## [EXERCISE OBJECTIVE]
Each line of the data below should be restated exactly, with images left out.

─── EXERCISE DATA ───

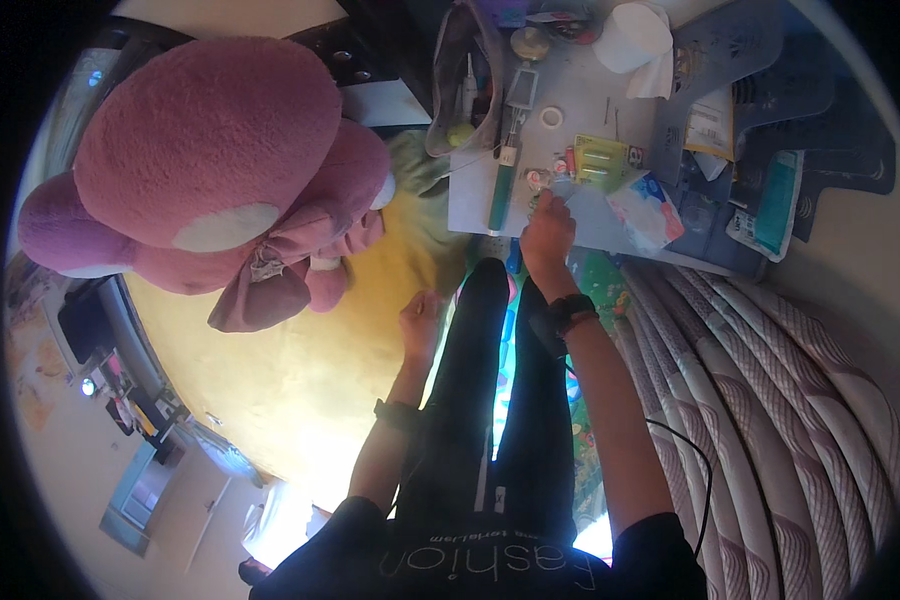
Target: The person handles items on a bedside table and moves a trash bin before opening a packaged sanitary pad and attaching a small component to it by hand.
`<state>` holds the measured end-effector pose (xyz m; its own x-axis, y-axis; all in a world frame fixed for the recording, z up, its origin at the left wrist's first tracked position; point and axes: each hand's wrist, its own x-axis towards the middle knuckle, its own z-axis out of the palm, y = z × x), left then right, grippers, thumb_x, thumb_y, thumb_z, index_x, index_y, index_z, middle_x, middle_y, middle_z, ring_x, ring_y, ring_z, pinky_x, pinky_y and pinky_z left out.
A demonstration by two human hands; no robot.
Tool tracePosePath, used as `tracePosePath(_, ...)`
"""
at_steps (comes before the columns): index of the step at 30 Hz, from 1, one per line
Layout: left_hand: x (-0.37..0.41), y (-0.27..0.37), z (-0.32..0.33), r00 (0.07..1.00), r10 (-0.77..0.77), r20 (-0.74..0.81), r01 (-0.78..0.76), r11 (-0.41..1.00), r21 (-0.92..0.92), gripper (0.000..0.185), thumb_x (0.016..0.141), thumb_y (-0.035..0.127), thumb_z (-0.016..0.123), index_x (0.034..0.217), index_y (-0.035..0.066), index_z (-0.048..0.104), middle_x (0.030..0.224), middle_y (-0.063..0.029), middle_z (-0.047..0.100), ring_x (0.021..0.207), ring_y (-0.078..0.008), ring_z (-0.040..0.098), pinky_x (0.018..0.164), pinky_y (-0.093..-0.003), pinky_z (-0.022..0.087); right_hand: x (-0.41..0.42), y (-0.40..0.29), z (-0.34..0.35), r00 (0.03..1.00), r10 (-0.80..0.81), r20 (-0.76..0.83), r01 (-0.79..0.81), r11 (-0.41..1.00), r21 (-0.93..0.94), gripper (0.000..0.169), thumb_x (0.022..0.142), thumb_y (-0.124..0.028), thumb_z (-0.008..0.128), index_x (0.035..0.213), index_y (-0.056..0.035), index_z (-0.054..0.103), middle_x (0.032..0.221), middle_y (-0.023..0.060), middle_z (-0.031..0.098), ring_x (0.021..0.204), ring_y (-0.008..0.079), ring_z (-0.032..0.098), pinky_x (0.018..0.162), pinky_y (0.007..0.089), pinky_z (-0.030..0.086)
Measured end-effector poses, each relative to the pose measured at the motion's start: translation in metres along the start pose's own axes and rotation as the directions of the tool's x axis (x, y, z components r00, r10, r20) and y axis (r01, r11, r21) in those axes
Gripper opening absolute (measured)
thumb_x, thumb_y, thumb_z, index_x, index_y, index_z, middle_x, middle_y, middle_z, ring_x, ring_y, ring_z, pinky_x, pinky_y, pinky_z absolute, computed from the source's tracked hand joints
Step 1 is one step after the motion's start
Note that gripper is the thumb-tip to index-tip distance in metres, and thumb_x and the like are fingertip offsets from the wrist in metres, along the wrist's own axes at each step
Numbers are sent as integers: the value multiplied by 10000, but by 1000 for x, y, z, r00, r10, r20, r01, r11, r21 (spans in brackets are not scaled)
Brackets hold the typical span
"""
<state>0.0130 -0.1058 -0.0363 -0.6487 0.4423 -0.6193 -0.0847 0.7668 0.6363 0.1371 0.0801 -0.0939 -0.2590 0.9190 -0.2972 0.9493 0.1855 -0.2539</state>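
Note:
My right hand (549,238) rests over the near edge of a grey tabletop (471,210). Its fingers are bent beside several small clear vials (538,178) with red-marked tops; whether they grip one cannot be told. Left of that hand lies a slim green-handled tool (502,196). A yellow blister card (600,161) with pale tubes is just beyond the vials, and a soft tissue pack (646,211) lies to their right. Beside my left thigh, my left hand (420,324) is curled into a fist above the yellow bed sheet (322,367), with nothing visible in it.
A large pink plush toy (210,142) sits on the bed at left. An open zip pouch (465,82), a tape roll (551,117) and a white paper roll (634,37) stand farther back. A teal packet (772,206) lies at right, above a quilted mattress (765,405).

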Motion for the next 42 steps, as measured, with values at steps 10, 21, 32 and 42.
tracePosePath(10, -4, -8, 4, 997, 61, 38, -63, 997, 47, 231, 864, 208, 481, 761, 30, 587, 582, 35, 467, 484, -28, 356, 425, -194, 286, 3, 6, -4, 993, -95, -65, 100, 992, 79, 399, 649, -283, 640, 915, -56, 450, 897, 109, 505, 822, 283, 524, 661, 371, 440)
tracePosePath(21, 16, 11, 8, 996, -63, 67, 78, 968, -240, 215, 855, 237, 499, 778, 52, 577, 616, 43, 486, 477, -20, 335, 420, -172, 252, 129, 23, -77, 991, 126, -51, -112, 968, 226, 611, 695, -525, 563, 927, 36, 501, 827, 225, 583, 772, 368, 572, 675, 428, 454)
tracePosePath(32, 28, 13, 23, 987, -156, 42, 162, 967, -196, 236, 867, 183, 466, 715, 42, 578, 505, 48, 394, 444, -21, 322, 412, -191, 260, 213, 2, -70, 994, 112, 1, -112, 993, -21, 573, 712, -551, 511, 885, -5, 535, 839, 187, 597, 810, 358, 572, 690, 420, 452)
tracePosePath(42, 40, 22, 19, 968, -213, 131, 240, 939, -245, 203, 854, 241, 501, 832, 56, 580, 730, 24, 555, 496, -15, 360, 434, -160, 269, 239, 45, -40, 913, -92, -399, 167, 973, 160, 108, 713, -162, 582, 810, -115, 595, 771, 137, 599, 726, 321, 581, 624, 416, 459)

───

## [RESPONSE TO THE EXERCISE]
Target: The person handles items on a bedside table and moves a trash bin before opening a packaged sanitary pad and attaching a small component to it by hand.
`<state>` holds the measured end-effector pose (xyz m; its own x-axis, y-axis; all in a world frame fixed for the recording, z up, its origin at the left wrist's first tracked position; point and axes: each hand's wrist, its own x-axis towards the middle knuckle, its own z-axis out of the palm, y = z × x), left then right, grippers, thumb_x, thumb_y, thumb_z, index_x, index_y, index_z, middle_x, middle_y, middle_z, ring_x, ring_y, ring_z, pinky_x, pinky_y and pinky_z left out.
A demonstration by two human hands; no robot.
Tool tracePosePath, used as `tracePosePath(_, ...)`
"""
at_steps (comes before the columns): index of the step at 30 Hz, from 1, one per line
Layout: left_hand: x (-0.37..0.41), y (-0.27..0.37), z (-0.32..0.33), r00 (0.07..1.00), r10 (-0.77..0.77), r20 (-0.74..0.81), r01 (-0.78..0.76), r11 (-0.41..1.00), r21 (-0.92..0.92), gripper (0.000..0.185), thumb_x (0.016..0.141), thumb_y (-0.035..0.127), thumb_z (-0.016..0.123), index_x (0.034..0.217), index_y (-0.035..0.066), index_z (-0.048..0.104), middle_x (0.030..0.224), middle_y (-0.063..0.029), middle_z (-0.047..0.100), ring_x (0.021..0.207), ring_y (-0.078..0.008), ring_z (-0.040..0.098), pinky_x (0.018..0.164), pinky_y (-0.093..-0.003), pinky_z (-0.022..0.087); right_hand: x (-0.41..0.42), y (-0.40..0.29), z (-0.34..0.35), r00 (0.03..1.00), r10 (-0.80..0.81), r20 (-0.76..0.83), r01 (-0.79..0.81), r11 (-0.41..1.00), r21 (-0.93..0.94), gripper (0.000..0.169), thumb_x (0.022..0.142), thumb_y (-0.124..0.028), thumb_z (-0.008..0.128), index_x (0.035..0.213), index_y (-0.056..0.035), index_z (-0.054..0.103), middle_x (0.032..0.221), middle_y (-0.023..0.060), middle_z (-0.031..0.098), ring_x (0.021..0.204), ring_y (-0.008..0.079), ring_z (-0.032..0.098), pinky_x (0.018..0.162), pinky_y (0.007..0.089), pinky_z (-0.030..0.086)
Measured end-effector poses, each relative to the pose measured at the motion's start: translation in metres along the start pose's own axes and rotation as the directions of the tool's x axis (x, y, z components r00, r10, r20) and y axis (r01, r11, r21) in those axes
Gripper opening absolute (measured)
thumb_x, thumb_y, thumb_z, index_x, index_y, index_z, middle_x, middle_y, middle_z, ring_x, ring_y, ring_z, pinky_x, pinky_y, pinky_z absolute, computed from the source's tracked hand joints
Step 1 is one step after the motion's start
Note that gripper is the thumb-tip to index-tip distance in metres, and thumb_x and the like are fingertip offsets from the wrist in metres, along the wrist's own axes at each step
Numbers are sent as integers: the value multiplied by 10000, but by 1000 for x, y, z, r00, r10, r20, r01, r11, r21 (spans in brackets are not scaled)
Brackets hold the typical span
"""
<state>0.0130 -0.1058 -0.0363 -0.6487 0.4423 -0.6193 -0.0847 0.7668 0.6363 0.1371 0.0801 -0.0939 -0.2590 0.9190 -0.2972 0.9493 0.1855 -0.2539</state>
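Note:
My right hand (549,238) rests over the near edge of a grey tabletop (471,210). Its fingers are bent beside several small clear vials (538,178) with red-marked tops; whether they grip one cannot be told. Left of that hand lies a slim green-handled tool (502,196). A yellow blister card (600,161) with pale tubes is just beyond the vials, and a soft tissue pack (646,211) lies to their right. Beside my left thigh, my left hand (420,324) is curled into a fist above the yellow bed sheet (322,367), with nothing visible in it.
A large pink plush toy (210,142) sits on the bed at left. An open zip pouch (465,82), a tape roll (551,117) and a white paper roll (634,37) stand farther back. A teal packet (772,206) lies at right, above a quilted mattress (765,405).
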
Motion for the next 42 steps, as measured, with values at steps 10, 21, 32 and 42.
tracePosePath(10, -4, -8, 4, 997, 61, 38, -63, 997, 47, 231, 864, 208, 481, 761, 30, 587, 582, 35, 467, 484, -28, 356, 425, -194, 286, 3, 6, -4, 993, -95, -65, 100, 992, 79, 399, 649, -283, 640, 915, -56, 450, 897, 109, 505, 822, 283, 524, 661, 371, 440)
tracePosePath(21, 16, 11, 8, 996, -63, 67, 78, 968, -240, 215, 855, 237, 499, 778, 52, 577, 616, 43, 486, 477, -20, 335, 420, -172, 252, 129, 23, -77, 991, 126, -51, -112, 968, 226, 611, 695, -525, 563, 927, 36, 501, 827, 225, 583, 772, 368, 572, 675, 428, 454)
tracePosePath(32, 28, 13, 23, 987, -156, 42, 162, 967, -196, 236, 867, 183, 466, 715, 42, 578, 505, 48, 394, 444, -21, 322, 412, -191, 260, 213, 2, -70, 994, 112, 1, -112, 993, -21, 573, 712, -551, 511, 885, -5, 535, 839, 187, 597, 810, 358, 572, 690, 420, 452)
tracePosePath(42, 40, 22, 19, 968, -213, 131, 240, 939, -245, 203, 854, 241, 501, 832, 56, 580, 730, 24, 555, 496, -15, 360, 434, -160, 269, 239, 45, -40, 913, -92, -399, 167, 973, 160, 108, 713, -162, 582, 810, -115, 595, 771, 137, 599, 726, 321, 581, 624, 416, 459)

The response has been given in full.